**Activity:** Reproduce the data in full, exactly as given, leaving images out.

**Data below:**
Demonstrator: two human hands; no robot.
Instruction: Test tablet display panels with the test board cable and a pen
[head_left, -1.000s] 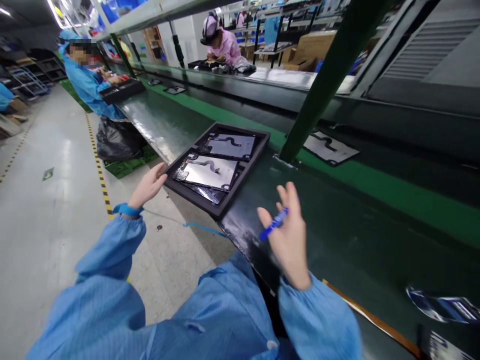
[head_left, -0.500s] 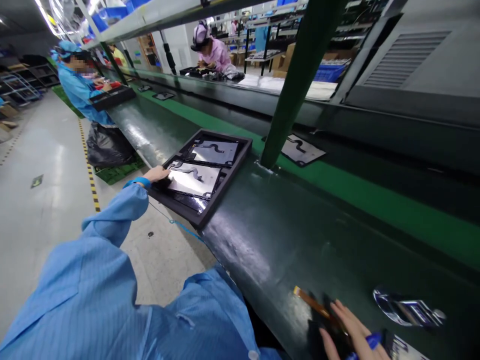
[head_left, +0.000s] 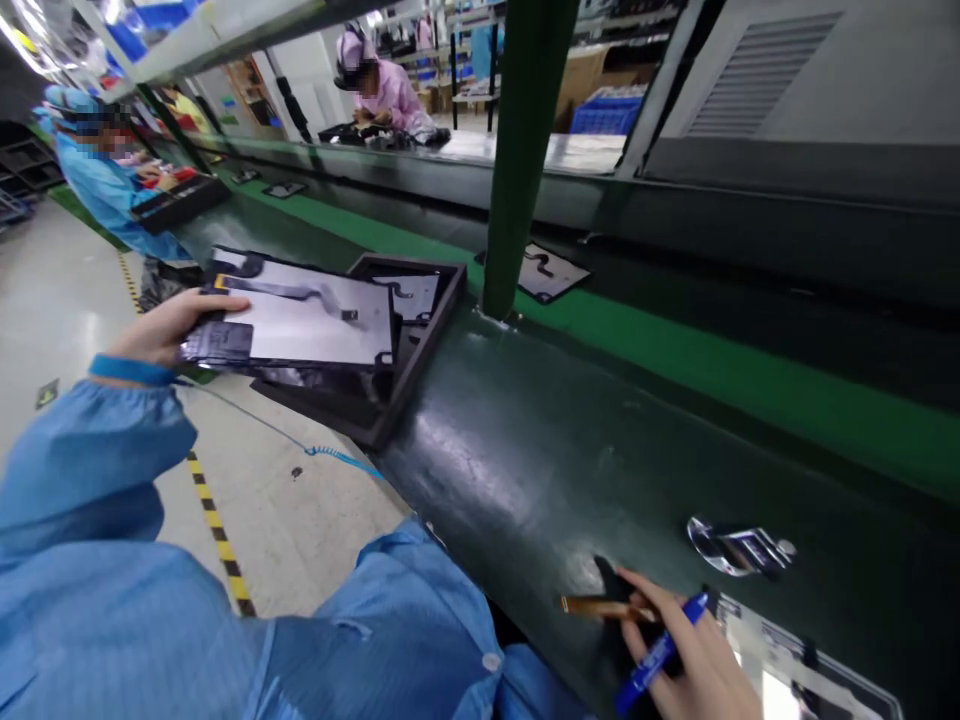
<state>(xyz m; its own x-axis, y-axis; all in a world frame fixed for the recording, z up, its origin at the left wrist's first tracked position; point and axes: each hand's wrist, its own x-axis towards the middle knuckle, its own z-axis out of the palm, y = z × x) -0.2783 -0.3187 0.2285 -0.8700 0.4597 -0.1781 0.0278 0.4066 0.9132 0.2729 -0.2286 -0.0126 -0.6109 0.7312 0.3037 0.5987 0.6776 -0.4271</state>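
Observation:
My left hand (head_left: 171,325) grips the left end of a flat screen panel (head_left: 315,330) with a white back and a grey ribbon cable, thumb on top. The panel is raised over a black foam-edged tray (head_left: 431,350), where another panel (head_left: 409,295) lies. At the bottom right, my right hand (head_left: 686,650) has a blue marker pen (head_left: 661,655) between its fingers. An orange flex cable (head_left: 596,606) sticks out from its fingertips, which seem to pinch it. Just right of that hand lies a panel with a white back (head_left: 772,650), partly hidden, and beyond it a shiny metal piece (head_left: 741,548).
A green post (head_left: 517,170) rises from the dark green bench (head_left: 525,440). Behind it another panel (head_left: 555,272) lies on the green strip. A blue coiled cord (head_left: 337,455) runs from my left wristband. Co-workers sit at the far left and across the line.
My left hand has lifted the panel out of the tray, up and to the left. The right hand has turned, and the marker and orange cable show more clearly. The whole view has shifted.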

**Written solution:**
Demonstrator: two human hands; no robot.
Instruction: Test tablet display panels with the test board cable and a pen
[head_left, -1.000s] 
[head_left, -0.500s] 
[head_left, +0.000s] 
<state>(xyz m; its own x-axis, y-axis; all in a world frame fixed for the recording, z up, its origin at the left wrist's first tracked position; point and axes: each hand's wrist, its own x-axis towards the middle knuckle, its own z-axis out of the palm, y = z × x) -0.2783 -0.3187 0.2285 -0.8700 0.4597 -0.1781 0.0278 0.4066 0.9132 0.2729 -0.2286 -0.0126 -0.6109 0.7312 0.3037 0.5987 0.6776 -0.4271</state>
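Observation:
My left hand (head_left: 171,325) grips the left end of a flat screen panel (head_left: 315,330) with a white back and a grey ribbon cable, thumb on top. The panel is raised over a black foam-edged tray (head_left: 431,350), where another panel (head_left: 409,295) lies. At the bottom right, my right hand (head_left: 686,650) has a blue marker pen (head_left: 661,655) between its fingers. An orange flex cable (head_left: 596,606) sticks out from its fingertips, which seem to pinch it. Just right of that hand lies a panel with a white back (head_left: 772,650), partly hidden, and beyond it a shiny metal piece (head_left: 741,548).
A green post (head_left: 517,170) rises from the dark green bench (head_left: 525,440). Behind it another panel (head_left: 555,272) lies on the green strip. A blue coiled cord (head_left: 337,455) runs from my left wristband. Co-workers sit at the far left and across the line.
My left hand has lifted the panel out of the tray, up and to the left. The right hand has turned, and the marker and orange cable show more clearly. The whole view has shifted.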

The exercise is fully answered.